(Extracted data entries)
------------------------------------------------------------------------

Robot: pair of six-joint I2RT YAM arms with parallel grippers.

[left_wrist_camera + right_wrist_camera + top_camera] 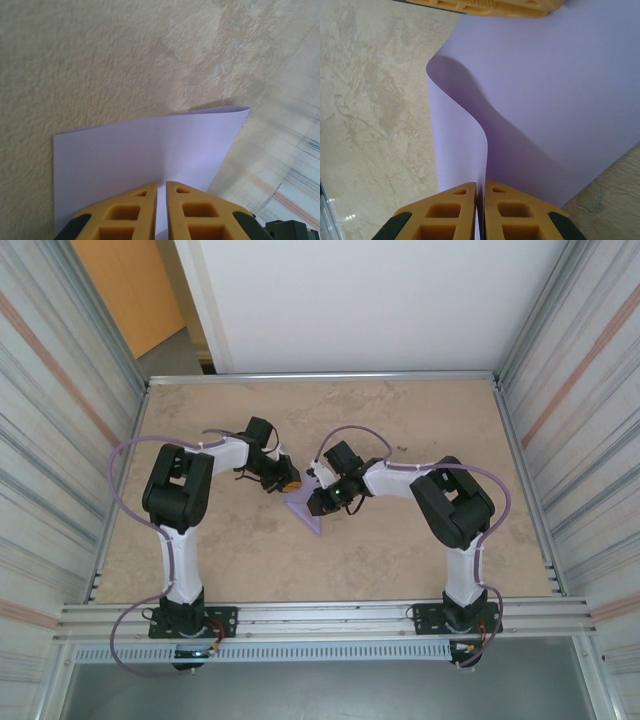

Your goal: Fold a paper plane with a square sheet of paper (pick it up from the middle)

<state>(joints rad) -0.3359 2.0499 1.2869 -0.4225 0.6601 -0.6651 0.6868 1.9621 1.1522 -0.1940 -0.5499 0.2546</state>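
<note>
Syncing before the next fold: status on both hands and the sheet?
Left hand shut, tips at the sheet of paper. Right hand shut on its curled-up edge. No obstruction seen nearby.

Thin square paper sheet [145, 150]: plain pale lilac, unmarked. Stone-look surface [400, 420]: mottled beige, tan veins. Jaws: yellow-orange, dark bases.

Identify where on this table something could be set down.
Free: far strip of table along the back rail; near strip between the arm bases. Crowded: centre, where left gripper and right gripper pinch the paper sheet.
</note>
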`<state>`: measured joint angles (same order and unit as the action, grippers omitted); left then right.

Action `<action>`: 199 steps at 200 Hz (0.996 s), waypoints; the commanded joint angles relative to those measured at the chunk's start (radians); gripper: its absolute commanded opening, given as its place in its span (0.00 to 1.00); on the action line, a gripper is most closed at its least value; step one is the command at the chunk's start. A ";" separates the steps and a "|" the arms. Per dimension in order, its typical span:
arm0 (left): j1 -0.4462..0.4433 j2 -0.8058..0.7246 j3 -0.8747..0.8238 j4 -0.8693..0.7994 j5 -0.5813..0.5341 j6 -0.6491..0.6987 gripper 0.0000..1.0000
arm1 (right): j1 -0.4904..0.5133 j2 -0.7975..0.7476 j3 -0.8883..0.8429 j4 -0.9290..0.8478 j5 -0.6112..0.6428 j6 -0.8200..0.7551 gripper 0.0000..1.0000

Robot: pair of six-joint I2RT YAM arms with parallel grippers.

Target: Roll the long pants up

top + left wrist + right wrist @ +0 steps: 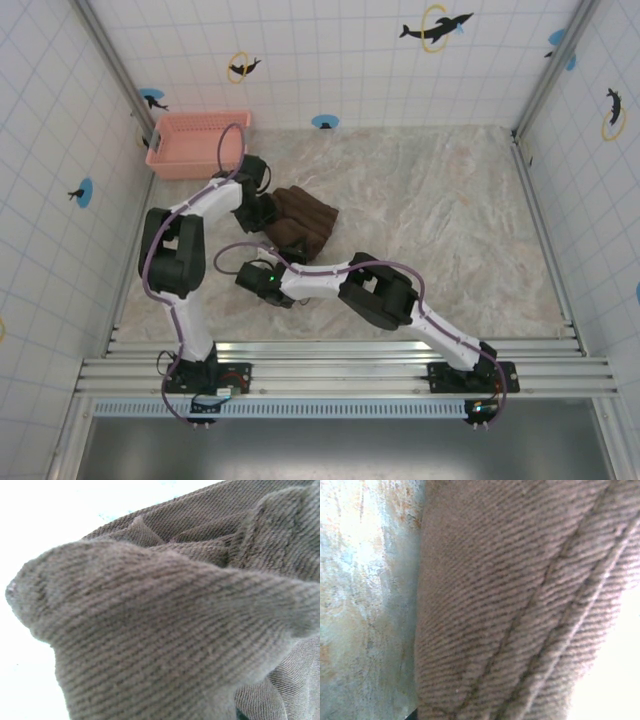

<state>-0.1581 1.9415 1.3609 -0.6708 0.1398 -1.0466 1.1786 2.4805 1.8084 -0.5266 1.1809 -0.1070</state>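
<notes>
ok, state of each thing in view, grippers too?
dark chocolate-brown soft fabric long pants: bunched into a compact ridged roll on the marble-look table.
pink plastic basket: upright in the far-left corner, looks empty.
left gripper: against the roll's left side; open or shut unclear.
right gripper: at the roll's near edge; open or shut unclear.

**No Legible Text**

No letters, numbers or brand marks can be read on any surface. Dolphin stickers ringed in yellow or backed in blue are seen on the tiled walls, carrying no wording.
</notes>
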 commanded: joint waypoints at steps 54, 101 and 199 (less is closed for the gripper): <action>0.000 -0.247 -0.361 -0.090 0.007 0.154 0.53 | -0.064 -0.159 -0.163 -0.027 -0.546 -0.017 0.00; 0.003 -0.461 -0.475 0.047 -0.003 0.115 0.90 | -0.117 -0.212 -0.189 -0.098 -0.777 -0.017 0.00; 0.102 -0.914 -0.750 0.399 0.022 0.059 0.97 | -0.180 -0.145 -0.117 -0.214 -1.002 0.007 0.00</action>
<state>-0.0963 1.1168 0.7479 -0.3969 0.0921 -0.9688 1.0355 2.2177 1.7046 -0.6022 0.4362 -0.1535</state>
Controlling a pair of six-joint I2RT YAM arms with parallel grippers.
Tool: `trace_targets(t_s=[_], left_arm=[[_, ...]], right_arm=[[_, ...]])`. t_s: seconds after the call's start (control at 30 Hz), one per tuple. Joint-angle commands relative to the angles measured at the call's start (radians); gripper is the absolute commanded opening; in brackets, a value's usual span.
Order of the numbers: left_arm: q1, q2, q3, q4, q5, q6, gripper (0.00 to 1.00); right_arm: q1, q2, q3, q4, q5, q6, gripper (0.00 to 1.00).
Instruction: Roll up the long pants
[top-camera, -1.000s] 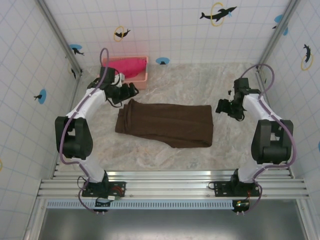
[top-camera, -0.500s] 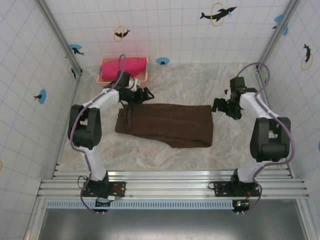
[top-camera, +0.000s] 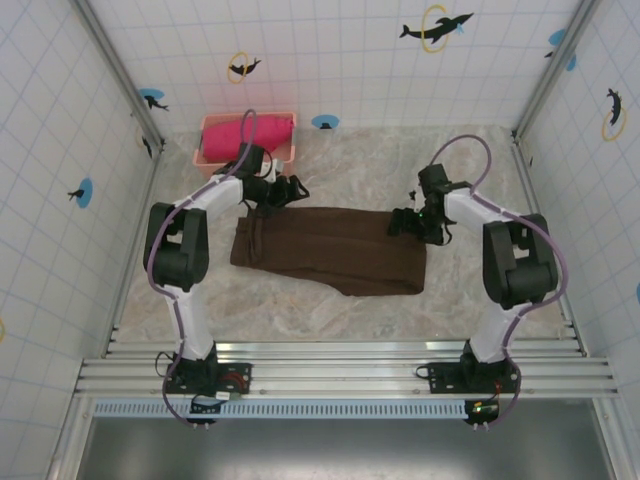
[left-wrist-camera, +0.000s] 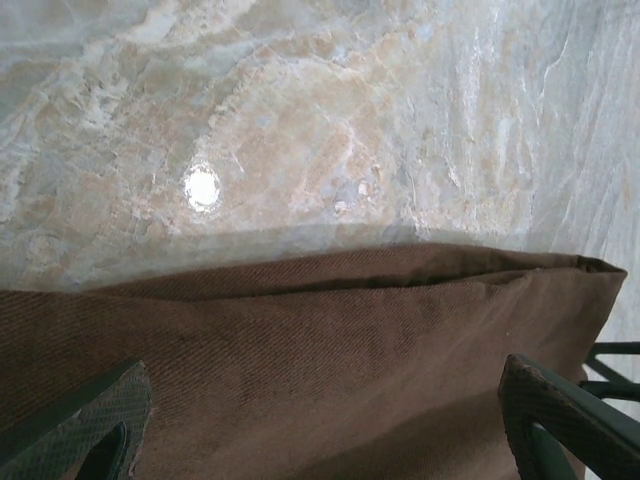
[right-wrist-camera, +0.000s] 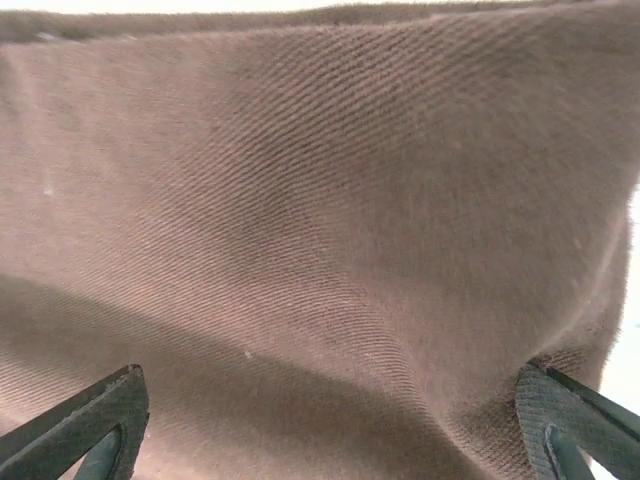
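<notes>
Item: long pants (top-camera: 330, 248), lying flat, mid-frame.
Your left gripper (top-camera: 290, 190) sits at their upper-left edge, your right gripper (top-camera: 403, 222) over the upper-right corner; both gape wide, empty.

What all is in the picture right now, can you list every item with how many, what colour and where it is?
long pants: one, dark brown, lying flat and folded across the middle of the table
bin: one, pink, far left corner of the table
cloth: one, bright pink-red, inside the bin
table: one, pale marbled top, under everything
walls: white tiled, on three sides
dolphin stickers: several, dark on blue or yellow rings, scattered over the walls
rail: one, silver metal, along the near edge, carrying both arm bases
left gripper: one, black, open, at the far edge of the pants' left end
right gripper: one, black, open, over the far corner of the pants' right end
</notes>
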Motion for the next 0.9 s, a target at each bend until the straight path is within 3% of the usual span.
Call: trace_targets(t_s=[0.0, 0.33, 0.87], left_arm=[[-0.001, 0.024, 0.026, -0.018, -0.024, 0.033, 0.91], [0.024, 0.026, 0.003, -0.066, -0.081, 0.083, 0.91], [0.230, -0.042, -0.073, -0.153, -0.157, 0.217, 0.91]], right_arm=[[0.017, 0.066, 0.044, 0.027, -0.004, 0.020, 0.97], [0.011, 0.168, 0.114, -0.041, 0.079, -0.016, 0.97], [-0.069, 0.162, 0.136, -0.156, 0.184, -0.082, 0.97]])
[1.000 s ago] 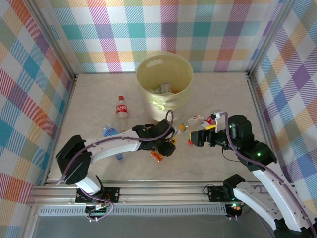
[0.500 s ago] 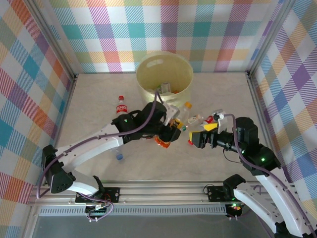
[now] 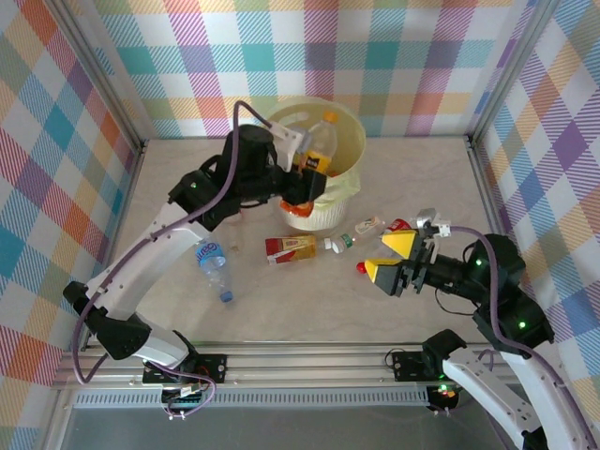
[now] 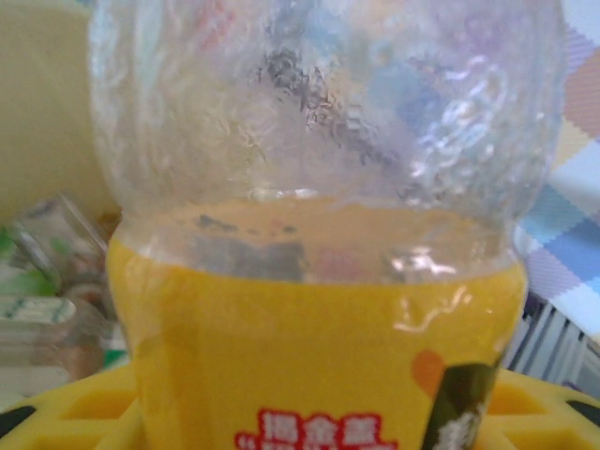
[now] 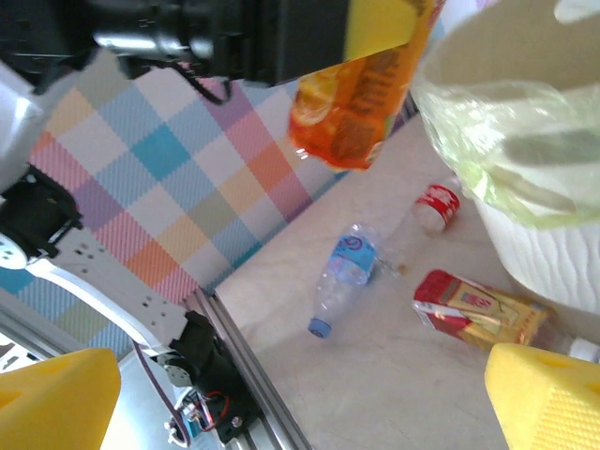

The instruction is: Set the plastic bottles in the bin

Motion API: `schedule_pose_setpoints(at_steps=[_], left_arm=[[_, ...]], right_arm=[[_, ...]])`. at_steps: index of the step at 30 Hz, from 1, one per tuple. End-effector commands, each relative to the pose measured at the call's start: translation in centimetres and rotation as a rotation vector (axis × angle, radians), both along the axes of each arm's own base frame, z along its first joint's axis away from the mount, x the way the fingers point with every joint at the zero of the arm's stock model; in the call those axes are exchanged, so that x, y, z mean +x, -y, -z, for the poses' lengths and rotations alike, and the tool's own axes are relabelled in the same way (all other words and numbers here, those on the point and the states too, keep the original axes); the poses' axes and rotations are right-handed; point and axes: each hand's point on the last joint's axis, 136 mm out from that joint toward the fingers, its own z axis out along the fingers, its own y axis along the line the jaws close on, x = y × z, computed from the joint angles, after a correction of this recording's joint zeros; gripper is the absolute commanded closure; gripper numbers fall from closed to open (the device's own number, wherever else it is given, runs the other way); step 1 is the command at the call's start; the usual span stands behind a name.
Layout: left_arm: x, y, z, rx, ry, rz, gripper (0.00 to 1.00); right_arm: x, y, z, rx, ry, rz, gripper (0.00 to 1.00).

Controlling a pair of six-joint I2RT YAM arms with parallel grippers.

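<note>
Left gripper: its jaws are being pressed against an orange-labelled bottle, which is gripped low on its body. The bottle is being carried tilted, cap end toward the back wall. In the left wrist view the same bottle is being seen close up. It is clear above and has a yellow-orange label below, with a yellow finger pad at each lower corner. The bottle is being held in the air at the near-left rim of the bin. The bin is pale yellow, with a yellow-green liner draped over its edge.

Right gripper: its jaws are being held spread wide and empty above the table, right of the bin and well apart from it.

On the table:
- A red-labelled bottle is lying on its side just in front of the bin.
- A clear blue-labelled bottle is lying further left.
- A cluster of small bottles is lying between the bin and the right gripper.
- In the right wrist view a cola bottle is being seen beyond the blue-labelled one, near the bin's base.
</note>
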Motion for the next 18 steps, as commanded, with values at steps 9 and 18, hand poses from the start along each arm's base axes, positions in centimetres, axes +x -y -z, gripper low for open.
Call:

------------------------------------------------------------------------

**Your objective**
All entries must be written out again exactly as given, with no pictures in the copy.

**Solution to this task**
Robot: pair of six-joint I2RT YAM arms with parallel grippers.

[left_wrist_camera + right_wrist_camera + top_camera] 

Your goal: Fold a paper plane with a square sheet of paper (pick it up from the middle)

<state>(joints rad) -0.3359 2.0499 1.2869 -0.4225 0.6601 -0.6651 0.6868 1.9621 1.1522 -0.1940 -0.5499 0.2546</state>
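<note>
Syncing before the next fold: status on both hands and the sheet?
Left hand shut, tips at the sheet of paper. Right hand shut on its curled-up edge. No obstruction seen nearby.

Thin square paper sheet [145, 150]: plain pale lilac, unmarked. Stone-look surface [400, 420]: mottled beige, tan veins. Jaws: yellow-orange, dark bases.

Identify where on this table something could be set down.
Free: far strip of table along the back rail; near strip between the arm bases. Crowded: centre, where left gripper and right gripper pinch the paper sheet.
</note>
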`<state>`: measured joint angles (same order and unit as the action, grippers omitted); left then right.

Action `<action>`: 199 steps at 200 Hz (0.996 s), waypoints; the commanded joint angles relative to those measured at the chunk's start (radians); gripper: its absolute commanded opening, given as its place in its span (0.00 to 1.00); on the action line, a gripper is most closed at its least value; step one is the command at the chunk's start. A ";" separates the steps and a "|" the arms. Per dimension in order, its typical span:
arm0 (left): j1 -0.4462..0.4433 j2 -0.8058..0.7246 j3 -0.8747..0.8238 j4 -0.8693..0.7994 j5 -0.5813..0.5341 j6 -0.6491..0.6987 gripper 0.0000..1.0000
arm1 (right): j1 -0.4904..0.5133 j2 -0.7975..0.7476 j3 -0.8883..0.8429 j4 -0.9290..0.8478 j5 -0.6112..0.6428 j6 -0.8200..0.7551 gripper 0.0000..1.0000

Robot: pair of six-joint I2RT YAM arms with parallel grippers.

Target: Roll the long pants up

top + left wrist + right wrist @ +0 steps: 

<state>-0.1581 1.9415 1.3609 -0.6708 0.1398 -1.0466 1.1786 2.4805 1.8084 -0.5266 1.1809 -0.1070</state>
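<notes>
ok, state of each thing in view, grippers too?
dark chocolate-brown soft fabric long pants: bunched into a compact ridged roll on the marble-look table.
pink plastic basket: upright in the far-left corner, looks empty.
left gripper: against the roll's left side; open or shut unclear.
right gripper: at the roll's near edge; open or shut unclear.

**No Legible Text**

No letters, numbers or brand marks can be read on any surface. Dolphin stickers ringed in yellow or backed in blue are seen on the tiled walls, carrying no wording.
</notes>
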 commanded: joint waypoints at steps 54, 101 and 199 (less is closed for the gripper): <action>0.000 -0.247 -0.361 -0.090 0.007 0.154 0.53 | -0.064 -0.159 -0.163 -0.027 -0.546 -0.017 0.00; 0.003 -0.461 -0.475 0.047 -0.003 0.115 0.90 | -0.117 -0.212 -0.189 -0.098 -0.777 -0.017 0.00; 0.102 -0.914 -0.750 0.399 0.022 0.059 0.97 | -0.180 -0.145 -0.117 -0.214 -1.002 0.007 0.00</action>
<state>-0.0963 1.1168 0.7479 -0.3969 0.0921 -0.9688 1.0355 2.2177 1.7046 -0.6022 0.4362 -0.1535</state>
Controlling a pair of six-joint I2RT YAM arms with parallel grippers.
Tool: `trace_targets(t_s=[_], left_arm=[[_, ...]], right_arm=[[_, ...]])`. t_s: seconds after the call's start (control at 30 Hz), one per tuple. Joint-angle commands relative to the angles measured at the call's start (radians); gripper is the absolute commanded opening; in brackets, a value's usual span.
Order of the numbers: left_arm: q1, q2, q3, q4, q5, q6, gripper (0.00 to 1.00); right_arm: q1, q2, q3, q4, q5, q6, gripper (0.00 to 1.00).
Instruction: Roll up the long pants
[top-camera, -1.000s] 
[top-camera, -0.500s] 
[top-camera, +0.000s] 
[left-wrist-camera, +0.000s] 
[right-wrist-camera, +0.000s] 
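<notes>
Item: long pants (top-camera: 330, 248), lying flat, mid-frame.
Your left gripper (top-camera: 290, 190) sits at their upper-left edge, your right gripper (top-camera: 403, 222) over the upper-right corner; both gape wide, empty.

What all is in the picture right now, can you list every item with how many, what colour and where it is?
long pants: one, dark brown, lying flat and folded across the middle of the table
bin: one, pink, far left corner of the table
cloth: one, bright pink-red, inside the bin
table: one, pale marbled top, under everything
walls: white tiled, on three sides
dolphin stickers: several, dark on blue or yellow rings, scattered over the walls
rail: one, silver metal, along the near edge, carrying both arm bases
left gripper: one, black, open, at the far edge of the pants' left end
right gripper: one, black, open, over the far corner of the pants' right end
</notes>
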Motion for the next 0.9 s, a target at each bend until the straight path is within 3% of the usual span.
Call: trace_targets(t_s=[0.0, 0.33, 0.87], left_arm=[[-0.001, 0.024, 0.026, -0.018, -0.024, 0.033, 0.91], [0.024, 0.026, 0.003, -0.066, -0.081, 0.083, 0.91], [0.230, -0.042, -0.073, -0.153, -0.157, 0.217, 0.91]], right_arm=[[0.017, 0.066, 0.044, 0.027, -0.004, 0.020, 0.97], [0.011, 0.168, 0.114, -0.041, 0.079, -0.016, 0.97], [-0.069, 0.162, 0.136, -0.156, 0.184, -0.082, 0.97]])
[1.000 s ago] 
[0.500 s ago] 
[now] 
[now] 
[now] 

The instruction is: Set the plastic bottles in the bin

Motion API: `schedule_pose_setpoints(at_steps=[_], left_arm=[[_, ...]], right_arm=[[_, ...]])`. at_steps: index of the step at 30 Hz, from 1, one per tuple. End-effector commands, each relative to the pose measured at the call's start: translation in centimetres and rotation as a rotation vector (axis × angle, radians), both along the axes of each arm's own base frame, z along its first joint's axis away from the mount, x the way the fingers point with every joint at the zero of the arm's stock model; in the call those axes are exchanged, so that x, y, z mean +x, -y, -z, for the poses' lengths and rotations alike, and the tool's own axes are relabelled in the same way (all other words and numbers here, those on the point and the states too, keep the original axes); the poses' axes and rotations are right-handed; point and axes: each hand's point on the last joint's axis, 136 mm out from that joint toward the fingers, its own z axis out along the fingers, its own y axis along the line the jaws close on, x = y × z, computed from the joint angles, after a correction of this recording's joint zeros; gripper is the absolute commanded closure; gripper numbers fall from closed to open (the device's own number, wherever else it is given, runs the other way); step 1 is the command at the call's start; the usual span stands behind a name.
Layout: left_arm: x, y, z, rx, ry, rz, gripper (0.00 to 1.00); right_arm: x, y, z, rx, ry, rz, gripper (0.00 to 1.00).

Controlling a pair of six-joint I2RT YAM arms with parallel grippers.

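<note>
Left gripper: its jaws are being pressed against an orange-labelled bottle, which is gripped low on its body. The bottle is being carried tilted, cap end toward the back wall. In the left wrist view the same bottle is being seen close up. It is clear above and has a yellow-orange label below, with a yellow finger pad at each lower corner. The bottle is being held in the air at the near-left rim of the bin. The bin is pale yellow, with a yellow-green liner draped over its edge.

Right gripper: its jaws are being held spread wide and empty above the table, right of the bin and well apart from it.

On the table:
- A red-labelled bottle is lying on its side just in front of the bin.
- A clear blue-labelled bottle is lying further left.
- A cluster of small bottles is lying between the bin and the right gripper.
- In the right wrist view a cola bottle is being seen beyond the blue-labelled one, near the bin's base.
</note>
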Motion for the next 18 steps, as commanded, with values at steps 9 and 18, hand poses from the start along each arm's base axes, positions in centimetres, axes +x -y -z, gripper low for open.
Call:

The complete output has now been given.